Film Scouts on the Riviera 1999

1999 Cannes Film Festival Diaries
#11, Obscurity D'Or

by Richard Schwartz

Film Scouts on the Riviera 1999 is brought to you by:



CANNES, May 23 - Well, we shouldn't have expected it to end any differently.

In a year during which the festival selection committee shunned big-budget films from Hollywood studios in favor of lower-key works by established auteurs, the festival jury in turn passed over those revered filmmakers in favor of more obscure, less accessible European films.

"Rosetta?" "L'Humanitie?" "Moloch?" That roster of films sounds more like the menu from last night's farewell dinner at La Mer Besson. I'd seen probably a dozen competition films at the festival, but never even came close to the theatre building during those screenings. "Rosetta," the surprise Palme D'Or winner about Belgian trailer trash shot in verite style, screened on Saturday morning, when we were all recovering from the Moving Pictures and Straight Story parties of the previous evening. "Moloch," which won a screenwriting award, had been on my viewing list for some reason until several colleagues warned me that the moody, long-winded study of Eva in Hitler's bunker was as dreadful as it sounded. And the three awards for the French "L'Humanitie" - the Grand Prix and two acting prizes - were questioned by those of who had too skipped this film and RIDICULED by those who had sat through the tedious two-and-a-half hour treatment of a murder investigation. Reporters in attendance called the granting of awards to "L'Humanitie" "inhumane," "baffling" and even "perverse." How fitting for a festival that began with a universally hated, self-indulgent period piece called "The Barber of Siberia."
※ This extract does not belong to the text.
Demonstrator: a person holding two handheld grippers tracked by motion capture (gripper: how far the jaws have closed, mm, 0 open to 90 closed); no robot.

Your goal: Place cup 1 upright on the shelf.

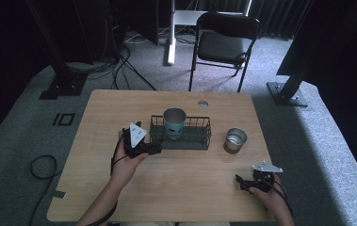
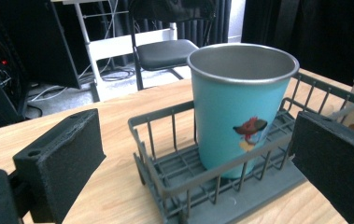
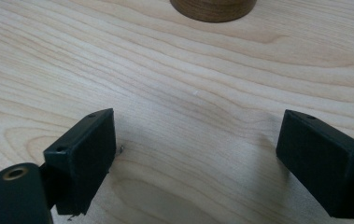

With all fairness to Dardenne Brothers' "Rosetta," which was lauded by many critics for its emotional lead performance, the awards were a bit stunning. But, then again, the head juror was a guy whose previous film showed people getting sexually aroused from car crashes (coincidentally, that won a special chutzpah award here, too, in 1996), and so Mr. David Cronenberg apparently decided to make a statement. In fact, the only thing more radical would have been to give an acting award to Susan Lucci, but the Daytime Emmys already did that last week.

In the final examination, the awards were no more radical than handing the top prize to the Iranian "A Taste of Cherry" and Japanse "The Eel" a few year back, passing over such deserving entries as "L.A. Confidential" and "The Ice Storm" and "The Sweet Hereafter." And this year, those ignored greats will be joined by such festival favorites as "All About My Mother," "Felicia's Journey," "The Straight Story" and the list goes on, in a surprisingly deep year for the festival. But those films should all enjoy a longer life beyond the Riviera while "L'Humanitie" and the like will likely become yet another forgotten footnote in the Cannes history books.